4th Circuit Remands BMG v. COX, But …

Good news for authors, creators, and sanity was delivered yesterday by the 4th Circuit Court of Appeals. Despite remanding the case back to the district court for retrial on a specific matter of jury instruction, the opinion eviscerates two of COX’s most strained interpretations of copyright law, either of which could have had devastating effects for rights holders. BMG Rights Management sued ISP Cox Communications for contributory infringement in 2014 and was awarded $25 million in damages in December of 2015. Cox appealed, and these posts from January 2017 and November 2017 detail the company’s key defenses with my commentary.

DMCA Safe Harbor Still Doesn’t Apply

In its appeal, Cox argued that the district court erred in denying it the safe harbor defense as provided in the DMCA. As noted many times, despite the rhetoric of “digital rights” activists, the safe harbor is not unconditional; and one of the conditions is that a service provider must have a repeat-infringer policy in place that ultimately leads to account termination. The circuit court agreed with the lower court that Cox’s “thirteen-strike policy,” which only tended to lead to account reinstatement did not fulfill the intent of the DMCA that a policy should act as a deterrent to repeat infringement.

Most bizarrely Cox argued on appeal that the term “repeat infringers” in the statute could only mean people who’ve been held liable for multiple infringements in a court of law. As noted in my January 2017 post, this would be almost nobody since very few individuals are ever defendants in a single copyright infringement case, let alone one that actually goes to trial. The appeals court rejected Cox’s claim in less prosaic terms, including the citation of congressional reports on the drafting of DMCA, which the court summarizes thus:

“The passage does not suggest that they [users] should risk losing Internet access only once they have been sued in court and found liable for multiple instances of infringement. Indeed, the risk of losing one’s Internet access would hardly constitute a ‘realistic threat’ capable of deterring infringement if that punishment applied only to those already subject to civil penalties and legal fees as adjudicated infringers.”

Denied Appeal to Sony

The other extraordinary appeal by Cox was its assertion that the jury in the district court should have been instructed to consider the ISP’s protection under the principle established in the 1984 Sony case, namely that its internet service can be used for substantially non-infringing purposes.

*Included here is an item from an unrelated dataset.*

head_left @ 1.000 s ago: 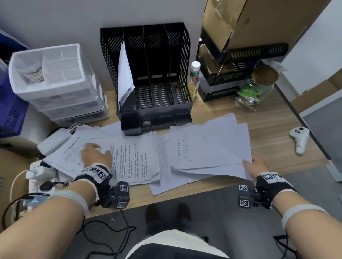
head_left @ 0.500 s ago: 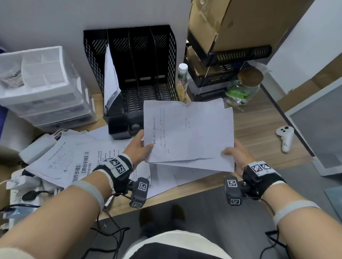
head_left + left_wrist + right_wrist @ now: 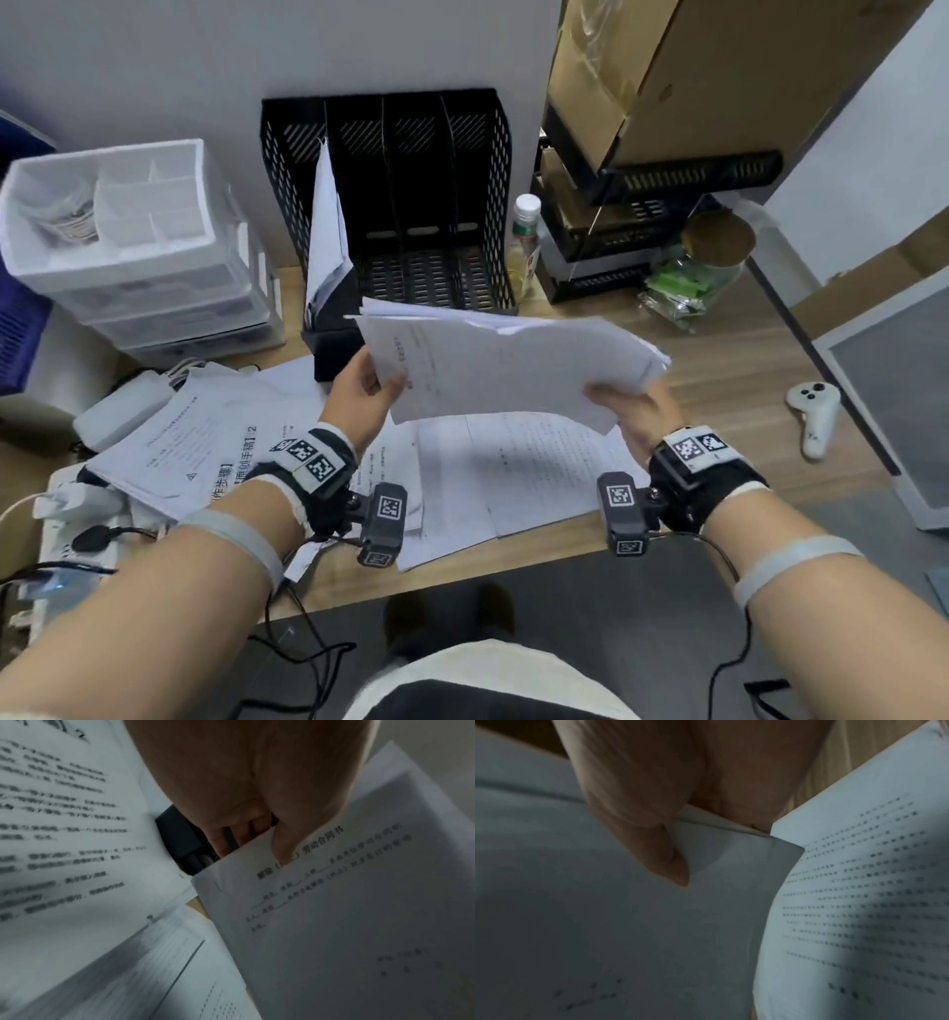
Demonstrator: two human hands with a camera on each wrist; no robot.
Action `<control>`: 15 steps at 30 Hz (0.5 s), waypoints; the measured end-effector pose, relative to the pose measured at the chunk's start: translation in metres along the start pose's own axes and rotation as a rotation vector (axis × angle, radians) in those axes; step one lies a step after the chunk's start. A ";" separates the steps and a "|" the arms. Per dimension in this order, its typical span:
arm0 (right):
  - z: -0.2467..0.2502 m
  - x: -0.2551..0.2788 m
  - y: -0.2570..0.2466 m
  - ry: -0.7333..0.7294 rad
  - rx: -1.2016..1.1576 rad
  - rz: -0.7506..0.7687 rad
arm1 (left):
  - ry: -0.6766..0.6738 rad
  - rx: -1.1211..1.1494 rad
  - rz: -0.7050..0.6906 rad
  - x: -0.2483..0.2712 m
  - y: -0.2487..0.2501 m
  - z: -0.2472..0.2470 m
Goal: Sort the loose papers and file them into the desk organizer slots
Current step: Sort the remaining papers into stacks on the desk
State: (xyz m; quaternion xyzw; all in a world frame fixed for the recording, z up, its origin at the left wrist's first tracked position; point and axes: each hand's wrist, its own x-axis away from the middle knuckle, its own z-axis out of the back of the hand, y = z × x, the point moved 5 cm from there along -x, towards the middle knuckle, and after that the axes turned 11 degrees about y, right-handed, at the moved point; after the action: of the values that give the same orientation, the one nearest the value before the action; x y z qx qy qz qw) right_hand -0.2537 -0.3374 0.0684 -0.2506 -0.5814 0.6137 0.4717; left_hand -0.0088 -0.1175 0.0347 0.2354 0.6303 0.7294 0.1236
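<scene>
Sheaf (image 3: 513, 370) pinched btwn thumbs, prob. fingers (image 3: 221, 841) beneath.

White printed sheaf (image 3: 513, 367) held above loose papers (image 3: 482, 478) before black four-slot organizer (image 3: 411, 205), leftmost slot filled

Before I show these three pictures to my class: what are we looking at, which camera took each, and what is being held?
No machine: a person's two bare hands, with cameras strapped on head and wrists. The wide picture is the head camera's; the two dark close-ups look along each wrist. The left hand and right hand pinch opposite ends of a sheaf of papers above the wooden desk. More loose papers lie below. Behind stands the black mesh desk organizer, papers already in its leftmost slot.
</scene>
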 end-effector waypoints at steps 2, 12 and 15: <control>-0.006 0.001 0.015 -0.004 -0.009 -0.082 | 0.019 -0.025 0.026 0.002 -0.014 -0.008; 0.029 -0.020 0.055 0.123 0.117 -0.191 | -0.044 -0.030 0.199 0.010 -0.046 -0.042; 0.038 -0.022 0.060 0.057 0.312 -0.158 | -0.042 -0.011 0.283 0.016 -0.050 -0.050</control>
State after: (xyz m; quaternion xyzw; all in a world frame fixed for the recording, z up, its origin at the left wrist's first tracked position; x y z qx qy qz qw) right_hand -0.2940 -0.3675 0.0131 -0.1456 -0.4834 0.6501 0.5679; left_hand -0.0533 -0.1437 -0.0161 0.3365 0.5843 0.7377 0.0340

As explored at length in my November 2017 post, were Cox to prevail on this point, it would effectively immunize all internet providers against any form of liability for copyright infringement, and this begs the question as to why the ISPs petitioned for the DMCA safe harbors in the late 1990s if Sony had already established this immunity.

The 4th Circuit called Cox’s appeal to Sony “meritless,” stating that in Grokster (2005), the Supreme Court clarified that simply because a product is “capable of substantial lawful use,” this does not preclude the possibility that the producer or provider can never be held liable for contributory infringement. “Because the instruction Cox requested misstates the law, the district court did not err in refusing to give it [instruction to consider Sony],” states the opinion.

Remand for Retrial

Where the appeals court agreed with Cox, and the reason for remanding for retrial, was in regard to the district court’s instructions to the jury on the standard of intent for contributory infringement. Again citing Grokster the opinion quotes, “[o]ne infringes contributorily by intentionally inducing or encouraging direct infringement.” Thus, the word intentionally suggests a distinction between “knowledge” of infringing activity (or any crime for that matter) and “negligence” that may cause a party to inadvertently contribute to criminal activity. Because the district court instructed the jury to consider whether “Cox knew or should have known of such infringing activity,” the circuit court held this to be in error. The term “should have known,” is described in the opinion as equivalent to “negligence,” which is often insufficient to establish secondary liability for criminal conduct.

It will be interesting to see whether Cox opts for a retrial or proposes a settlement. The facts presented have already been viewed by a district court judge, a jury, and now an appeals court panel as compelling evidence that Cox knew about repeat infringers and adopted a policy of avoiding account termination in its own financial interests. In fact, my favorite example cited in the 4th Circuit opinion is this one quoting a company email:

“But when Cox received another complaint, a manager directed the employee not to terminate, but rather to ‘suspend this Customer, one LAST time,’ noting that ‘[t]his customer pays us over $400/month’ and that ‘[e]very terminated Customer becomes lost revenue.’”

So, even with new jury instructions, evidence like this suggests Cox would have a hard time convincing anyone it had no knowledge of infringing activity. But the reason this quote is my favorite is that it’s a twofer—not only implicating an ISPs attempt to stretch the law beyond reason but also giving lie to so many rationalizations for media piracy by users. I mean this dude has the money to pay his ISP about $5,000 a year for bandwidth but won’t pay for music, movies, games, etc.? Damn that’s some big-ticket hypocrisy right there. He could probably pay an ISP about 35% of that total, acquire his entertainment legally, and still save money.